Among all possible chemical compounds, it is estimated that between $10^{20}$ and $10^{60}$ may hold potential as small-molecule drugs. Evaluating each of these compounds experimentally would be far too time-consuming for chemists. Thus, in recent years, researchers have begun using artificial intelligence to help identify compounds that could make good drug candidates. One of those researchers is MIT Associate Professor Connor Coley, who develops and deploys computational models to analyze vast numbers of possible chemical compounds, design new compounds, and predict reaction pathways that could generate those compounds. "It’s a very general approach that could be applied to any application of organic molecules, but the primary application that we think about is small-molecule drug discovery," he says.
Coley's interest in science runs in his family, and he graduated high school at the age of 16. He chose chemical engineering at Caltech to combine his interests in science and math. During his undergraduate years, he also pursued an interest in computer science and worked in a structural biology lab using Fortran to solve protein crystal structures. After graduating, he came to MIT in 2014 to start a PhD, focusing on optimizing automated chemical reactions by combining machine learning and cheminformatics.
Coley's work included a DARPA-funded program called Make-It, aimed at using machine learning and data science to improve the synthesis of medicines from simple building blocks. He accepted a faculty position at MIT at age 25, drawn by the resources and interdisciplinary support for AI and science.
After a postdoc at the Broad Institute, where he worked on identifying small molecules from DNA-encoded libraries, he returned to MIT to build his lab. His lab aims to deploy AI to synthesize existing compounds and design new molecules. They have developed models like ShEPhERD, which evaluates potential new drug molecules based on their three-dimensional shapes, and FlowER, a generative AI model predicting reaction products based on fundamental physical principles.
Coley emphasizes the importance of grounding machine-learning models in an understanding of reaction mechanisms, akin to expert chemists. His students are also involved in optimizing chemical reactions through various research threads.

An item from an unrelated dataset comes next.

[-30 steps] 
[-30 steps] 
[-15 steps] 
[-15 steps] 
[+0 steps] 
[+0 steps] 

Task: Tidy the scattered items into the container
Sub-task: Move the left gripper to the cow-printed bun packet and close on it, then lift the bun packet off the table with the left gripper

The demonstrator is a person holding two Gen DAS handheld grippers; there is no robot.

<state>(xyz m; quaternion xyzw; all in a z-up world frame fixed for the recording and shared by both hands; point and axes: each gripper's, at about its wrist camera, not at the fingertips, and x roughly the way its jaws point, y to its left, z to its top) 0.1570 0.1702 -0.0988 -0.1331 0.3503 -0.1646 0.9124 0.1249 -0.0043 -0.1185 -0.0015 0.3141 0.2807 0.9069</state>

Blogger's Review: Professor Coley's research exemplifies the profound integration of AI in the chemistry domain, particularly in drug discovery. By combining machine learning with chemical reaction mechanisms, the efficiency of new drug development can be significantly enhanced, paving the way for innovative pathways in the pharmaceutical industry. This intersection of fields is worth watching, as it may reshape the landscape of drug development.